▶ **What to produce**
Exact reproduction required: the lines below from the line with "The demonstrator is" to the line with "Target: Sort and", both ends included, and no others.

>>>

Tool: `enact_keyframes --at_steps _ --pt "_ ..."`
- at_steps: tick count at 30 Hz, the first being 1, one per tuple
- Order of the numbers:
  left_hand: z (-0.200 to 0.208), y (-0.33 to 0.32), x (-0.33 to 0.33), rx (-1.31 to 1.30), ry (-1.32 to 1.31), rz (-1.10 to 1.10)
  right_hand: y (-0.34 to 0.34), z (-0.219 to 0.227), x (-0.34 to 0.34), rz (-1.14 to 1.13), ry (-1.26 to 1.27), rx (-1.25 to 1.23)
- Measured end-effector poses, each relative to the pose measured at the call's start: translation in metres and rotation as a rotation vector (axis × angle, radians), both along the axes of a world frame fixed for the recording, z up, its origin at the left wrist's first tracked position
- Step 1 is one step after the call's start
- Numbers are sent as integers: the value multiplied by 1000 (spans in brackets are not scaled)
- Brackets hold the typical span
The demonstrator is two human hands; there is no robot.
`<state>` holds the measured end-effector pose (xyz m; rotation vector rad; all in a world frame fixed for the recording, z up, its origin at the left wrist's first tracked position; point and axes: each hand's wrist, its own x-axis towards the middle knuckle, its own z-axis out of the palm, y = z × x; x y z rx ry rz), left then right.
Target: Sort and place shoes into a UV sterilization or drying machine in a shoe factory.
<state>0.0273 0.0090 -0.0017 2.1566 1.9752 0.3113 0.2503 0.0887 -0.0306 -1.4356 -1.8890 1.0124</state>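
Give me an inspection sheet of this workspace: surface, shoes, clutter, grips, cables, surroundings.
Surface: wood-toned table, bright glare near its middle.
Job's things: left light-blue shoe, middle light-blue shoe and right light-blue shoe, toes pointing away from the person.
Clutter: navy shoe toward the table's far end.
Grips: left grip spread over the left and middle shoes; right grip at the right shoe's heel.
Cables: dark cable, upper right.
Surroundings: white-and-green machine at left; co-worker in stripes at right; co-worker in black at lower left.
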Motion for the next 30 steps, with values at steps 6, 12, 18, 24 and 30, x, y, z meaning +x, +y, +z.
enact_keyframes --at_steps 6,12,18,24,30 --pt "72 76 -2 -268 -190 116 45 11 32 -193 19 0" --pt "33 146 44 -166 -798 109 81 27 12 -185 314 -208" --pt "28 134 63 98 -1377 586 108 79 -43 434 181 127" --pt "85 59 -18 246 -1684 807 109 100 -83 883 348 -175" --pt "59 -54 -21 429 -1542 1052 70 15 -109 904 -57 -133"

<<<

▶ **Response area**
The demonstrator is two human hands; there is no robot.
`<state>` holds the measured end-effector pose (xyz m; rotation vector rad; all in a world frame fixed for the recording, z up, its origin at the left wrist's first tracked position; point and axes: each hand's wrist, its own x-axis towards the middle knuckle, its own z-axis out of the palm, y = z × x; x y z rx ry rz), left then right.
Target: Sort and place shoes into a UV sterilization or drying machine in a shoe factory.

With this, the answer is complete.